ÇAKIR’IN ÖLECEĞİ DAHA İLK BÖLÜMDEN BELLİYDİ
“Ne güzel İstanbul” diye diye ve bir de önüne gelene sıka sıka İstanbul sefirliğine yükselen; çocukluğunda pilav satarak annesini ve kız kardeşini geçindiren, kardeşini korumak için adam öldürdükten sonra hapse düşen sokak kabadayısı Süleyman Çakır, Polat Alemdar’ın mafyaya girip yükselmesi için bir basamaktı ve daha dizi yazılırken öleceği belliydi. O gün geldiğinde konuşulanlar, uydurulan gerekçeler, senaryodan daha yaratıcıydı aslında.
“Azdan az, çoktan çok gider” lafı dillere pelesenk olmuştu, Hekimoğlu türküsü, Elif dedim türküsü dillerdeydi, iki kişinin bildiği sır değildi, silah ele alınınca mermi bitene kadar sıkmak gerekirdi, derin devlet meselesi herkesin ilgisini çekiyordu. Gündemdeki olayları dizi senaryosuna ustalıkla yediren senaristler Raci Şaşmaz ve Bahadır Özdener’in, gelecekten haber verdikleri bile söylenmişti. Üst düzey bağlantıları olduğu, hatta bu dizinin mafyanın arzusuyla yazdırıldığını bile işittik.

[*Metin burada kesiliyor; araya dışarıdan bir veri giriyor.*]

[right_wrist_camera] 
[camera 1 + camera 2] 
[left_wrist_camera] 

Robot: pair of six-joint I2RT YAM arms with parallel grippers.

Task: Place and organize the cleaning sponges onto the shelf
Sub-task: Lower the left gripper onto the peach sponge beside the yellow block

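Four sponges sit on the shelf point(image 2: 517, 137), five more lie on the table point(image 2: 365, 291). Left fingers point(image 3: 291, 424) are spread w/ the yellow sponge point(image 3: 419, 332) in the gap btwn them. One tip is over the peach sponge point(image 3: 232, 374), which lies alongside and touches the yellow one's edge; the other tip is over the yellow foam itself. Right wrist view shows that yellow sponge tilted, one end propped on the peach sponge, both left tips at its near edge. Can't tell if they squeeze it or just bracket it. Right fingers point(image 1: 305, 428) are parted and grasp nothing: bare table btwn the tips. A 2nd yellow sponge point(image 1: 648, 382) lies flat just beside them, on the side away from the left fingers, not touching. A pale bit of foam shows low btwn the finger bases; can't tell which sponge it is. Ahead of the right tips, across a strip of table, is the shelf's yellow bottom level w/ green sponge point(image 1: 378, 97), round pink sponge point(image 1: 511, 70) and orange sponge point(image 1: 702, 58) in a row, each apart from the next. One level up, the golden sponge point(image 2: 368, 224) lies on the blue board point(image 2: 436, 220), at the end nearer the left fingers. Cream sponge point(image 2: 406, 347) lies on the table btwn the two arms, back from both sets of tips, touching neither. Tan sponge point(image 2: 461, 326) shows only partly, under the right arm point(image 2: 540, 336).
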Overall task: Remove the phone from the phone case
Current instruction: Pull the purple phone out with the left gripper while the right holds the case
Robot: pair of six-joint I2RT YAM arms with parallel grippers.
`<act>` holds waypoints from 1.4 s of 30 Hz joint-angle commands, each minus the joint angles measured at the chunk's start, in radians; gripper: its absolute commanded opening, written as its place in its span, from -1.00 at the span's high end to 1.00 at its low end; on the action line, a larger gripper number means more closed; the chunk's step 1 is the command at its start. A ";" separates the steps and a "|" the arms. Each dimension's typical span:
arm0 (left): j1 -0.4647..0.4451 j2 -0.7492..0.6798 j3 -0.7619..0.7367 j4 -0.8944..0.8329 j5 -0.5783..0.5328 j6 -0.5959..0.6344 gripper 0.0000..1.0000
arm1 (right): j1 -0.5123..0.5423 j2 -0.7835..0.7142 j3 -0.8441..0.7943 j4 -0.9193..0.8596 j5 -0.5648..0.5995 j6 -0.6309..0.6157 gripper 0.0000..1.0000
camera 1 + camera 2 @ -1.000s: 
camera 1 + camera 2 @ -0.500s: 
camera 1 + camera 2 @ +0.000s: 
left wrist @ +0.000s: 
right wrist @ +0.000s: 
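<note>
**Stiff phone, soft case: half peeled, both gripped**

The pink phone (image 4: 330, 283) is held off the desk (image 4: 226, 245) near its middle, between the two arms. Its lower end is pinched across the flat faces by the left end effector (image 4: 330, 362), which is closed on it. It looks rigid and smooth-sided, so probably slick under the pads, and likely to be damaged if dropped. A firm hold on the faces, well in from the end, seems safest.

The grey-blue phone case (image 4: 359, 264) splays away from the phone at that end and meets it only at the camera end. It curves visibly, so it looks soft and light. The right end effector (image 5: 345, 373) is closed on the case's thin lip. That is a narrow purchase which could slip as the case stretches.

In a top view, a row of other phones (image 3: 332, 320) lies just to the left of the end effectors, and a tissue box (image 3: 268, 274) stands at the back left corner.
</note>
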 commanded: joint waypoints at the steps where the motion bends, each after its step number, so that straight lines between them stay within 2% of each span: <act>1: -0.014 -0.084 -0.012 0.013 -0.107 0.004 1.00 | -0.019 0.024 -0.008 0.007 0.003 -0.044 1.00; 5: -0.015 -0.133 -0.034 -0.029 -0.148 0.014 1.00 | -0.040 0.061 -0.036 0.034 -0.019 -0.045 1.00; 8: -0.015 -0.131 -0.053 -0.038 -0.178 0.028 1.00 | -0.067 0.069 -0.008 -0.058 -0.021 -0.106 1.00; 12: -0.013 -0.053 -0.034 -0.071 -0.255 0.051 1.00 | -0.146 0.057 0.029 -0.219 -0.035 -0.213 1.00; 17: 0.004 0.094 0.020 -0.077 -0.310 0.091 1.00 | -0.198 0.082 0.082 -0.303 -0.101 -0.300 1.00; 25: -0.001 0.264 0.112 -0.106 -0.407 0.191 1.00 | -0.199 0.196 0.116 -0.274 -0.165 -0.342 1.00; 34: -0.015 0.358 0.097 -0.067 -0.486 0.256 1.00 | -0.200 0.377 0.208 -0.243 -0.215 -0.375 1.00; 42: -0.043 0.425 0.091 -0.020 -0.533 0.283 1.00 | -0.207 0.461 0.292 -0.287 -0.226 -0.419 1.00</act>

Dünyada eşi benzeri görülmemiş dizinin, eşi benzeri görülmemiş kahramanı Süleyman Çakır için mertçe yaşadı kahpece vuruldu diyor dizinin hayranları, gerçekten de bu sevgiyi izah etmek güç. Benim için değil ama diziyi izlemeyenler için güç. Neticede Çakır bir ABD filmi için yazılmış bir kahraman olsaydı, Al Pacinolu tişörtler yerine Çakırlı tişörtler giyecektik. Vay be adamlar amma güzel dizi yapmış diyecektik; dizinin hikayesi, diyalogları, replikleri, müzikleri, esprileri, birbirinden çatlak kahramanları ne yazık ki silahların gölgesinde kaldı. Bir yanda da öyle komikti ki, ancak izleyen bilir, onca yıl devam etmesine sebep olarak “sadece vurdulu kırdılı iş izleniyor” demek, ancak saçmalık çünkü. Diziydi dizi, gerçek değildi! Bunu izleyene de izlemeyene de söylüyorum, bir rahat olun, bitti gitti, hikâyeydi hepsi, ne göğe çıkarın ne yerden yere vurun.